[Opening Given material section]
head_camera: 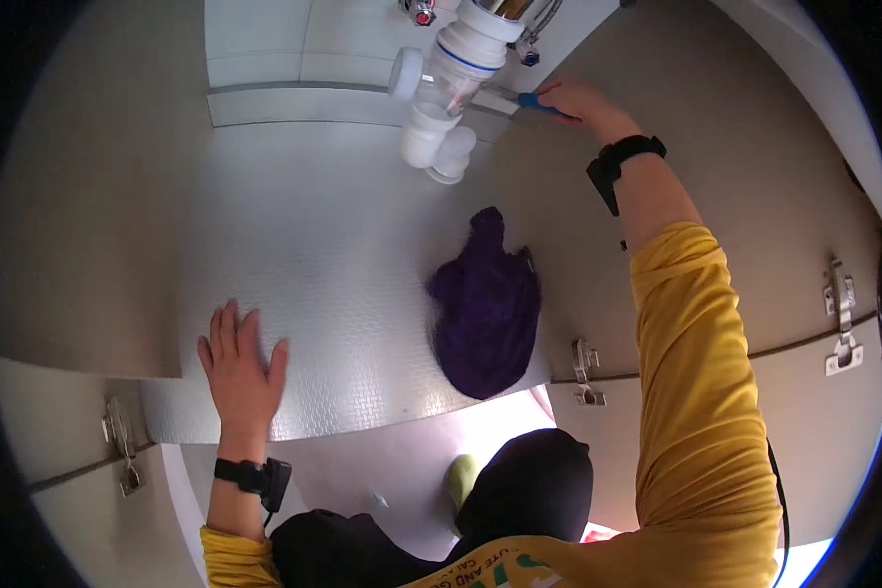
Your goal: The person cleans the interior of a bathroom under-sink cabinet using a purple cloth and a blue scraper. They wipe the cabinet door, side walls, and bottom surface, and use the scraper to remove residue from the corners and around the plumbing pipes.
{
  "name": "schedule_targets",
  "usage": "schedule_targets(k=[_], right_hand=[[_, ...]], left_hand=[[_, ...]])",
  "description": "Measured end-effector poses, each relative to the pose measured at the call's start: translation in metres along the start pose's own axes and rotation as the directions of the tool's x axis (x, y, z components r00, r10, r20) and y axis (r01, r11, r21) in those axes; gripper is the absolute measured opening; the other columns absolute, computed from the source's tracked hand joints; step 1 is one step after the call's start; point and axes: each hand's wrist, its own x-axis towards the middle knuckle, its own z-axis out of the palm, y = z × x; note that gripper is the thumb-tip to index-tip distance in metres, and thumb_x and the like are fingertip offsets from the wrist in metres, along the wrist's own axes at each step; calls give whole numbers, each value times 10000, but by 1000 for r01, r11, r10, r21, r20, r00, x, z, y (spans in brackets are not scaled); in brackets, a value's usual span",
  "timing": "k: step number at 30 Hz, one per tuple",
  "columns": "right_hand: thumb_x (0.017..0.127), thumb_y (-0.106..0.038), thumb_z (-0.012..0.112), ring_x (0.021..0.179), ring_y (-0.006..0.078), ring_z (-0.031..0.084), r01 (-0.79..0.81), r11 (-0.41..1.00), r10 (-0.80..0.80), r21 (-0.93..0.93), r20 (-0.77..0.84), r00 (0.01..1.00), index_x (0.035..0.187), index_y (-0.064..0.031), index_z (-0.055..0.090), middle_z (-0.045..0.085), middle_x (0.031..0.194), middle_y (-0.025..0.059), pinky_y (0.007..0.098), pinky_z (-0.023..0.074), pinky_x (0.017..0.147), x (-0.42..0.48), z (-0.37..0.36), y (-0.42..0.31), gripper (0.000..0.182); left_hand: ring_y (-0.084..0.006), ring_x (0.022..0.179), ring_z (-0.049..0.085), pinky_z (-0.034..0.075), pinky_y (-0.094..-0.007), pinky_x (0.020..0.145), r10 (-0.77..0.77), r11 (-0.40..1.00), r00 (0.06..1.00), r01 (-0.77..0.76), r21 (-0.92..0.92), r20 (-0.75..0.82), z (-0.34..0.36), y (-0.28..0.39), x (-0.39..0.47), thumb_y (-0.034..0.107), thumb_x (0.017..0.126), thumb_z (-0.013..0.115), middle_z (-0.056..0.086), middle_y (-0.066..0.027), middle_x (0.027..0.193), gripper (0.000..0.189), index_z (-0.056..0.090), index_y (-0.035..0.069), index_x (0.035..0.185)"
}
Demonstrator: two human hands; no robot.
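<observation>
My right hand (577,106) reaches to the back right corner of a sink cabinet. It grips a blue-handled tool (535,101), whose pale, flat head points left behind the drain pipe; I cannot tell if it is a brush or a scraper. My left hand (242,367) lies palm down with fingers spread on the silvery textured cabinet floor (323,242), near its front left edge. Crumpled on that floor to the right is a dark purple cloth (489,316), touched by neither hand.
A white plastic drain trap (430,125) hangs at the back, with a shutoff valve (529,53) to its right and another valve (420,11) further left. Side panels (88,206) enclose the space. Metal hinges (586,371) carry the swung-out doors. My knees are at the front edge.
</observation>
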Motion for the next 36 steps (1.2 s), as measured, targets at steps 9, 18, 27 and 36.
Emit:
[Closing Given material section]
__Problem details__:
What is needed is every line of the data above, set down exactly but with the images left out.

__Written solution__:
head_camera: 
Your goal: The person cleans the interior of a bathroom under-sink cabinet using a purple cloth and a blue scraper. They wipe the cabinet door, side walls, and bottom surface, and use the scraper to remove residue from the corners and around the plumbing pipes.
{
  "name": "schedule_targets",
  "usage": "schedule_targets(k=[_], right_hand=[[_, ...]], left_hand=[[_, ...]])",
  "description": "Measured end-effector poses, each relative to the pose measured at the call's start: translation in metres along the start pose's own axes and rotation as the directions of the tool's x axis (x, y, z components r00, r10, r20) and y axis (r01, r11, r21) in those axes; gripper is the absolute measured opening; the other columns absolute, computed from the source's tracked hand joints; step 1 is one step after the call's start; point and axes: each hand's wrist, its own x-axis towards the middle knuckle, its own z-axis out of the palm, y = z × x; note that gripper is the thumb-tip to index-tip distance in metres, and thumb_x and the like are fingertip offsets from the wrist in metres, along the wrist's own axes at each step; calls give whole numbers, each value times 10000, but by 1000 for r01, r11, r10, r21, r20, r00, x, z, y (spans in brackets are not scaled); in brackets, a value's usual span",
  "timing": "k: step number at 30 Hz, one per tuple",
  "columns": "right_hand: thumb_x (0.017..0.127), thumb_y (-0.106..0.038), thumb_z (-0.012..0.112), ring_x (0.021..0.179), ring_y (-0.006..0.078), ring_z (-0.031..0.084), r01 (-0.79..0.81), r11 (-0.41..1.00), r10 (-0.80..0.80), r21 (-0.93..0.93), r20 (-0.77..0.84), r00 (0.01..1.00), index_x (0.035..0.187), index_y (-0.064..0.031), index_z (-0.055..0.090), middle_z (-0.045..0.085), middle_x (0.031..0.194), middle_y (-0.025..0.059), pinky_y (0.007..0.098), pinky_z (-0.023..0.074), pinky_x (0.017..0.147), x (-0.42..0.48), z (-0.37..0.36), y (-0.42..0.31), gripper (0.000..0.182); left_hand: ring_y (-0.084..0.006), ring_x (0.022..0.179), ring_z (-0.049..0.085), pinky_z (-0.034..0.075), pinky_y (-0.094..-0.007), pinky_x (0.020..0.145), r10 (-0.77..0.77), r11 (-0.40..1.00), r00 (0.06..1.00), r01 (-0.77..0.76), r21 (-0.92..0.92), r20 (-0.75..0.82), z (-0.34..0.36), y (-0.28..0.39), x (-0.39..0.47), thumb_y (-0.034..0.107), thumb_x (0.017..0.126), thumb_z (-0.013..0.115), middle_z (-0.056..0.086), middle_y (-0.066..0.027), middle_x (0.027..0.193), gripper (0.000..0.189), index_z (-0.056..0.090), index_y (-0.035..0.069), index_x (0.035..0.185)"
}
Demonstrator: two human hands; no robot.
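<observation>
My right hand (577,106) reaches to the back right corner of a sink cabinet. It grips a blue-handled tool (535,101), whose pale, flat head points left behind the drain pipe; I cannot tell if it is a brush or a scraper. My left hand (242,367) lies palm down with fingers spread on the silvery textured cabinet floor (323,242), near its front left edge. Crumpled on that floor to the right is a dark purple cloth (489,316), touched by neither hand.
A white plastic drain trap (430,125) hangs at the back, with a shutoff valve (529,53) to its right and another valve (420,11) further left. Side panels (88,206) enclose the space. Metal hinges (586,371) carry the swung-out doors. My knees are at the front edge.
</observation>
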Motion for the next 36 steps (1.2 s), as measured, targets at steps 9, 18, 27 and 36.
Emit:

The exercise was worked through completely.